Events elsewhere in Israel during my stay only add to my consternation. The Yahrzeit of Yitzhak Rabin's assassination, for example, received only the most muted commemorations among the Orthodox, who increasingly tend to regard the murder by Yigal Amir as providential. In an act of deliberate provocation, a number of settlers tried to enter the site of an ancient synagogue in Jericho to hold services. When obstructed, they took over an Arab restaurant. The tactic mirrored the manner in which Rabbi Moshe Levinger came to Hebron for the purpose of conducting a Seder in the Park Hotel in 1968. After the Seder, he and his friends refused to leave, and were relocated by the army to nearby Kiriath-arba. In 1979 he used pregnant women and children to defy the opposition of the army and Menahem Begin to gain a permanent Jewish presence in the middle of Hebron.

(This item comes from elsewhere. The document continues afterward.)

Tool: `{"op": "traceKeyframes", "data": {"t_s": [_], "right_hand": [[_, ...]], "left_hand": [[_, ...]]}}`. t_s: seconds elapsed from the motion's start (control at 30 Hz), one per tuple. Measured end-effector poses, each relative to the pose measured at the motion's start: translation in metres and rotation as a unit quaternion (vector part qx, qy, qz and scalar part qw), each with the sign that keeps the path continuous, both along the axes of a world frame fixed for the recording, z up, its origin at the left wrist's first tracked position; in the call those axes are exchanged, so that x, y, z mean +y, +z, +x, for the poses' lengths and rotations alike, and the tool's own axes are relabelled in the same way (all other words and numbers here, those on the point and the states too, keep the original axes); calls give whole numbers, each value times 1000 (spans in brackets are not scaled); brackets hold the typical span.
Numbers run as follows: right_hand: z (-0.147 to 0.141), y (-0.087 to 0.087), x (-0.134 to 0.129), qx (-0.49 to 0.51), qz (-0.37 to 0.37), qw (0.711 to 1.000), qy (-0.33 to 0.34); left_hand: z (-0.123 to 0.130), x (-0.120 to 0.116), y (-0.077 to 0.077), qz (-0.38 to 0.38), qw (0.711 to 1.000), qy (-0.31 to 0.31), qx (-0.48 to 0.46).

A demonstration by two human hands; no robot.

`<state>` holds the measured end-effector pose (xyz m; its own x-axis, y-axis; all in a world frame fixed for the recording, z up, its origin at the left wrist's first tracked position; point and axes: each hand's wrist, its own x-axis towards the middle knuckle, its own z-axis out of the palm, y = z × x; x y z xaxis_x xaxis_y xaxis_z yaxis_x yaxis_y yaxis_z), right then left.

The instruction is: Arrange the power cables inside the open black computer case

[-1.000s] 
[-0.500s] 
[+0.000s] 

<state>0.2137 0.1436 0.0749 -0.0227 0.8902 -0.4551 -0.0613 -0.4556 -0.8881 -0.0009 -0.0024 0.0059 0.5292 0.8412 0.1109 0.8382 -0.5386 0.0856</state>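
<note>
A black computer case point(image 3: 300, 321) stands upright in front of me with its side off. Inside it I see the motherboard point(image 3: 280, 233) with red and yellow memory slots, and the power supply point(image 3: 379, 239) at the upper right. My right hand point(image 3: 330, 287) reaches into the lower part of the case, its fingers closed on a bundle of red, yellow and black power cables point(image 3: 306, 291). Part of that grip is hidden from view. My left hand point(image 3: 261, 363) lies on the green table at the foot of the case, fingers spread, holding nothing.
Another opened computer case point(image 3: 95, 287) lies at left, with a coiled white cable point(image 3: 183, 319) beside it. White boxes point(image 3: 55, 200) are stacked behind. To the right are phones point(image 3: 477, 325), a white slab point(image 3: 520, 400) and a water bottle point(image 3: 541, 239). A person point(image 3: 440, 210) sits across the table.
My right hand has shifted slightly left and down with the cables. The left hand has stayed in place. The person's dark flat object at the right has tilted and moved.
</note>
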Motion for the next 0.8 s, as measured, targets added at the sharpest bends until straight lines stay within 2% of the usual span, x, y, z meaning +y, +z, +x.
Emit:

This past week Rabbi Levinger was quoted by the Israeli media as having warned that "if it comes to a confrontation between him and the Palestinians, he will open fire and make short shrift of them." Still more ominous, a settler this week in Hebron threw a cup of hot tea in the face of Knesset member Yael Dayan, when she and several of her colleagues came for an official visit.
Put bluntly, the State of Israel is held hostage at the moment by 450 religious zealots in Hebron, who should have been removed once and for all by the Rabin government after the carnage by Baruch Goldstein in March, 1994. But the country is deeply divided politically and religiously along the same fault line. For Mr. Rabin, Hebron was an Arab city; for Mr. Netanyahu, it is the city of our ancestors. When Mr. Rabin had to decide whether to open the tunnel along the west side of the Temple Mount, he is purported to have said, "It was closed for 2000 years; it can stay closed a little longer." The mind set of Mr. Netanyahu, well stocked with the history of antisemitism, is different. After the bloodbath which followed his decision to open it, he avowed, "The tunnel touches the foundation rock of our existence."
We have no historical evidence that messianists have ever exercised responsible political leadership. They always go for broke in a world that can be sustained only through compromise. Even Abraham eventually lowered the intensity which induced him to believe that God expected the sacrifice of his only remaining son. After the death of Sarah, the Torah reports, he married a woman by the name of Ketura, whom a midrash sensitively identifies as Hagar, the mother of Ishmael, the ancestor of the Arabs. In his need, he sought not a new consort, but reconciliation with an old one, repairing a cruel breach that could have been prevented.